Challenge 20: First-principles primitive for the import side (archived)
Why this exists
Section titled “Why this exists”Crosswalker has invested heavily in first-principles representations on the edge / output side:
- STRM — 5 set-theory predicates (Equal-To, Subset-Of, Superset-Of, Intersects-With, No-Relationship). Crosswalker’s predicate primitive.
- Ontology diff primitives — 9 atomic graph-edit operations (provably complete per graph edit distance literature). Crosswalker’s change primitive.
- SSSOM — the canonical row-schema envelope for crosswalk edges. Crosswalker’s metadata-envelope primitive.
But the import side has nothing equivalent. The current ImportRecipe schema is a practical, ad-hoc shape: identity fields, source-file patterns, sheet selection, column-role assignments (id / label / body / hierarchy / property / edge_target / metadata / ignore), transforms (24 types, ChunkyCSV-style operations + JSONata escape hatch), output configuration. It’s workable, but it isn’t primitive in the same way STRM and the diff atoms are.
The user’s intuition (verbatim 2026-05-03):
“In the same way that we’ve defined a first principles representation using STRM and our primitives, the import one needs to probably be just as primitive unless I’m misunderstanding how it operates. I think the schema and everything should ultimately represent the fundamentals of what’s needed. My (maybe foolish) hunch would be that it will somehow relate to describing the actual data formats and structure and translation. Maybe in the same way that I made a tool in my GitHub called ChunkyCSV that translates nested JSON to tabular CSV-type data.”

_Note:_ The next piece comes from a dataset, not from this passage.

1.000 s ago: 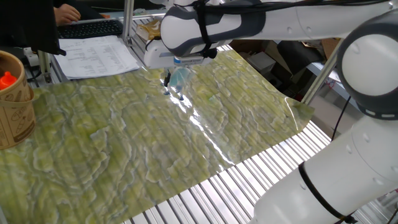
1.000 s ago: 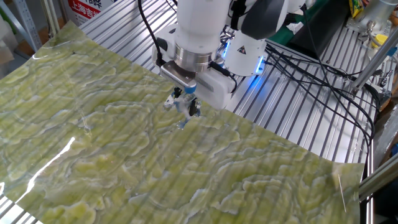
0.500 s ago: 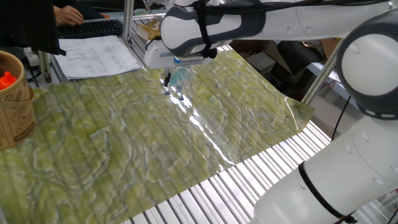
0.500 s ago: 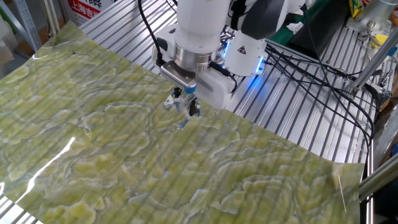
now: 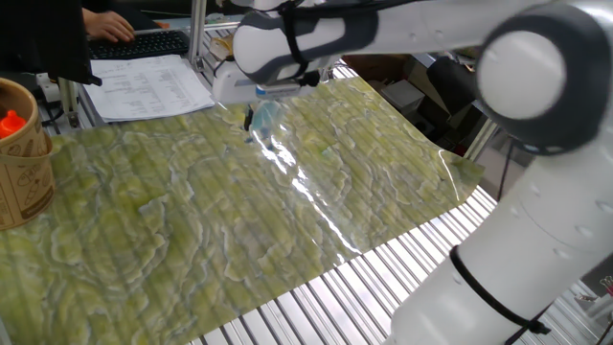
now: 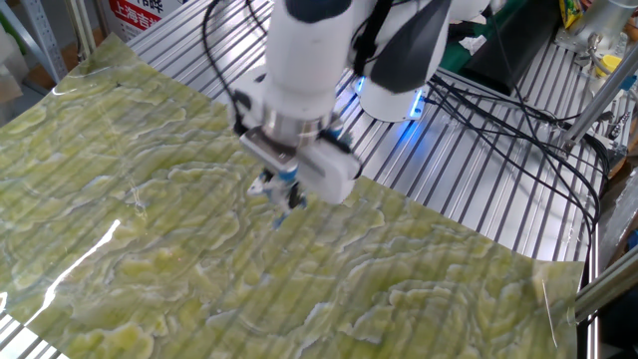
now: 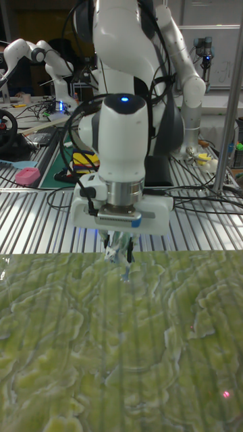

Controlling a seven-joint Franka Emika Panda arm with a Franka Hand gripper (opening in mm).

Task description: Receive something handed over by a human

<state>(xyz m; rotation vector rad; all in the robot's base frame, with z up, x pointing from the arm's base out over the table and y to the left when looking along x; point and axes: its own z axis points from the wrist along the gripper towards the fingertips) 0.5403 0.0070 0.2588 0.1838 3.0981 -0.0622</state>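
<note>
The bag, a crumpled scrap of pale blue see-through plastic with white and darker flecks, hung from the gripper above the far part of the desk. The jaws were clenched on the bag, which drooped below them as a thin wrinkled tail. In the other fixed view the bag showed only as a small bluish wad under the gripper; in the tall view it was narrow and dangling.

Against half a second earlier, the arm had swung: the wrist and bag had shifted sideways over the mat and the forearm had turned. No giving hand was near the bag, so the handover looked done and the arm seemed to be carrying its prize away.

The desk was covered by a glossy, veined green sheet catching a bright streak of glare, laid over ribbed metal slats. A wooden cup with an orange top stood at the edge, well apart.
</note>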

The user is gesturing at something real. The primitive layer for “import” is well-studied in CS — it has multiple competing formalisms, each with different tradeoffs. Crosswalker hasn’t picked one. The current ImportRecipe is at the application layer (column roles, transform types) without an explicit grounding in any formal foundation.

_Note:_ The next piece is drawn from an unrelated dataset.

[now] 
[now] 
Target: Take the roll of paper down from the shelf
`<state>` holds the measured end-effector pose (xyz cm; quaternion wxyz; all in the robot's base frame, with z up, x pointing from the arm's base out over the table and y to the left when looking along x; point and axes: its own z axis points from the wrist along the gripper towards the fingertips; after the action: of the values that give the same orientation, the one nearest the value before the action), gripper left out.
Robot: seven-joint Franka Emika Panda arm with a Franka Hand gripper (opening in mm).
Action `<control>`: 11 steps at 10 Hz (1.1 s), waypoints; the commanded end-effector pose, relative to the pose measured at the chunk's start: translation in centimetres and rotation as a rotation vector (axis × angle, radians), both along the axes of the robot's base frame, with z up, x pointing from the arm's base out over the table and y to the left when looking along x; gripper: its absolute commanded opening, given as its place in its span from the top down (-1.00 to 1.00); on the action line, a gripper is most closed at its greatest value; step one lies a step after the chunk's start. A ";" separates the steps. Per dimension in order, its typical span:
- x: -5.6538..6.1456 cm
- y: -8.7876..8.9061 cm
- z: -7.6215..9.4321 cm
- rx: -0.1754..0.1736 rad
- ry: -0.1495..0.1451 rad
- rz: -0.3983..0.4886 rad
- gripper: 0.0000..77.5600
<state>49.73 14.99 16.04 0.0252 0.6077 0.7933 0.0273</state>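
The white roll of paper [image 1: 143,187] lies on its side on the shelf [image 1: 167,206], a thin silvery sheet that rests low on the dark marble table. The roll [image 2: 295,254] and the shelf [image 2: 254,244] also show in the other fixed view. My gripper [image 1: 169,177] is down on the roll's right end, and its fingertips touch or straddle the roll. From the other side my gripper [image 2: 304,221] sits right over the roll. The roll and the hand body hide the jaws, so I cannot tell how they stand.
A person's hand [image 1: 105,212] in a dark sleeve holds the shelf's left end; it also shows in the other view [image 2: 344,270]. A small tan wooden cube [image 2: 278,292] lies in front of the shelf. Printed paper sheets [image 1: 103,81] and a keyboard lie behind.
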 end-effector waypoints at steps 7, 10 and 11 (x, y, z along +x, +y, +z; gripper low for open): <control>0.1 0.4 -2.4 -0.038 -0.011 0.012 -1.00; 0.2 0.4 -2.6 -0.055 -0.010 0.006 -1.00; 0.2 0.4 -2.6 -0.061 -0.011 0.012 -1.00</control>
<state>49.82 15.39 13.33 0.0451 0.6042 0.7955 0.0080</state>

This challenge is to identify the right primitive layer and propose how ImportRecipe should be re-expressed against it.
The question, sharply
Section titled “The question, sharply”What is the minimal first-principles primitive for describing how source data is translated into the canonical Tier 1 markdown + frontmatter + folder + wikilink representation?
Sub-questions a fresh agent should answer:
- Which formal framework best fits Crosswalker’s needs? (See §2 for the candidates.)

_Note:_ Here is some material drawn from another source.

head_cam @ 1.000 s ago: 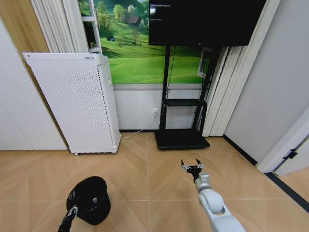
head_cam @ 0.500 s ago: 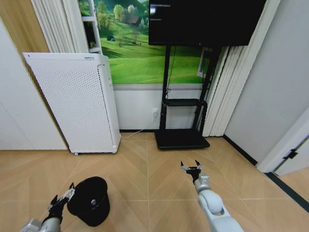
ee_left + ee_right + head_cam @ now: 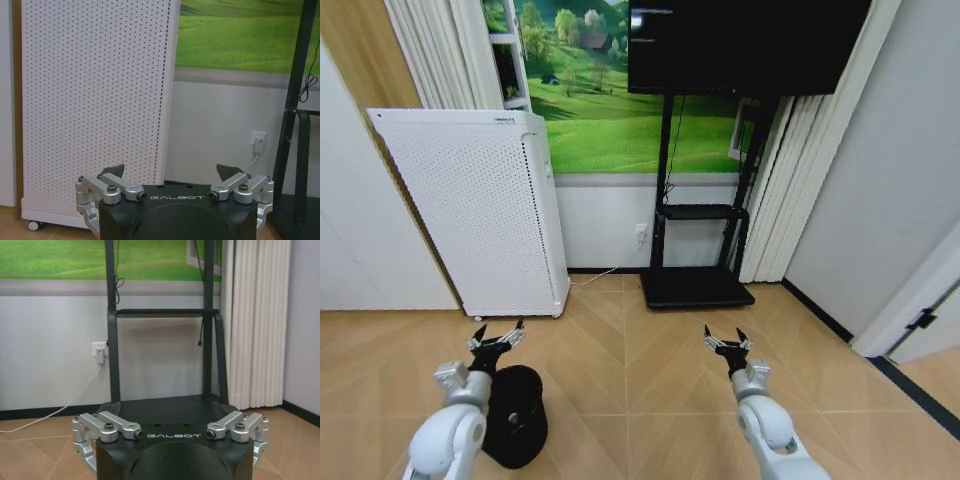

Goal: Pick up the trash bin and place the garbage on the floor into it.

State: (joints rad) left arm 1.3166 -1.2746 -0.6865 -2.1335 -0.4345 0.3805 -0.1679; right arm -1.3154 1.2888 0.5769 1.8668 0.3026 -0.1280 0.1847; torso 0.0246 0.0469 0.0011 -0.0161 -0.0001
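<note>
The trash bin [image 3: 515, 428] stands on bare wooden floor in front of the white perforated appliance [image 3: 480, 210]. The left gripper [image 3: 496, 338] hangs above the bin's far rim, fingers spread, empty. The right gripper [image 3: 728, 342] hangs well right of the bin, fingers also spread.

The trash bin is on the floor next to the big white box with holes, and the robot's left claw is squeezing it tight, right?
Not quite. The head view shows the left gripper open above the trash bin, not squeezing it. The bin does sit on the floor near the white perforated appliance.
</note>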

- What are the primitive operations the formal framework reduces to? (Analogous to STRM’s 5 predicates or the diff engine’s 9 atoms.)
- How does the recipe schema look if it’s expressed natively against the chosen primitive? (Concrete TypeScript / YAML sketch.)
- How does it compose with our existing first-principles representations? (STRM, SSSOM envelope, ontology diff primitives.)
- Is bidirectionality (lens-like) achievable? Crosswalker projects Tier 1 → Tier 2 (sqlite-wasm) and exports Tier 1 → STRM-TSV / SSSOM-TSV / OSCAL JSON. If recipes are bidirectional transformations, round-trip integrity becomes a free property.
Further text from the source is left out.